Un importante capitolo dell’Unità didattica sul primo soccorso e gli interventi di emergenza del corso professionale per Assistente all’infanzia è dedicato a uno degli incidenti domestici più temuto: le ustioni.

 

«Gli incidenti più frequenti avvengono in cucina e sono dovuti all’uso di pentole a manico lungo che il bambino afferra per “vedere cosa c’è dentro”; allo spostamento di contenitori (pentole, scodelle, caffettiera) con liquidi bollenti che sbadatamente rovesciate sul piccolo; all’uso di friggitrici e ai conseguenti schizzi di olio caldo.
Altre ustioni sono dovute alla temperatura troppo alta dell’acqua per il bagnetto o del biberon e del cibo riscaldato nel forno a microonde.
La gravità di questi incidenti dipende da quanto il liquido è caldo o grasso (olio e latte) e dalla durata con cui rimane a contatto con la pelle.

 

 

 

Prevenzione
Per evitare le cause più frequenti di ustioni, ecco alcuni suggerimenti pratici.
– Attrezzate i fornelli della cucina con una barriera di protezione e installate un cancelletto di sicurezza alla porta della cucina per impedirne l’accesso mentre cucinate.
– Utilizzate i fuochi e le piastre più interni.
– Non usate pentole a manico lungo e giratele sempre con il manico verso l’interno.
– Non lasciate a portata di mano caffettiere, teiere o altri recipienti.
– Non usate padelle per friggere o friggitrici in presenza del bambino.
– Non tenete in braccio il bambino mentre cucinate, maneggiate sostanze calde o bevete liquidi bollenti (tè, caffè ecc.).
– Fate attenzione quando scaldate il biberon o il cibo nel forno a microonde (o nell’apposito scaldabiberon), perché il contenitore non ci fa valutare la reale temperatura raggiunta dal latte o dalla pappa.
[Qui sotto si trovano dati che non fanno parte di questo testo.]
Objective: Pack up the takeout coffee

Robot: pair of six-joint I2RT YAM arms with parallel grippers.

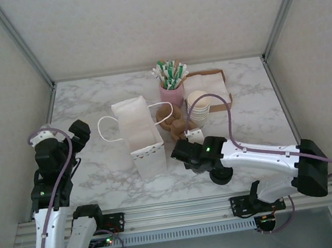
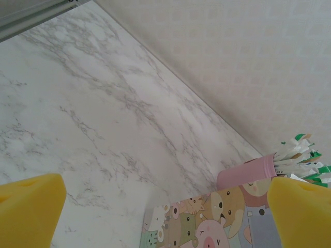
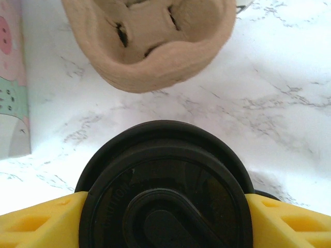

Un vasetto di omogeneizzato, tiepido in alcuni punti, può essere bollente in altri, per cui si consiglia di mescolare bene il contenuto. Verificate la temperatura versandone alcune gocce all’interno dell’avambraccio.
– Controllate che gli scarichi della lavatrice e della lavastoviglie siano installati a muro e non semplicemente nel piatto della doccia, nella vasca o nel lavandino.
– Verificate con un termometro la temperatura dell’acqua del bagnetto e immergetevi il bambino a poco a poco (l’acqua dello scaldabagno non deve, comunque, mai superare i 50 °C)»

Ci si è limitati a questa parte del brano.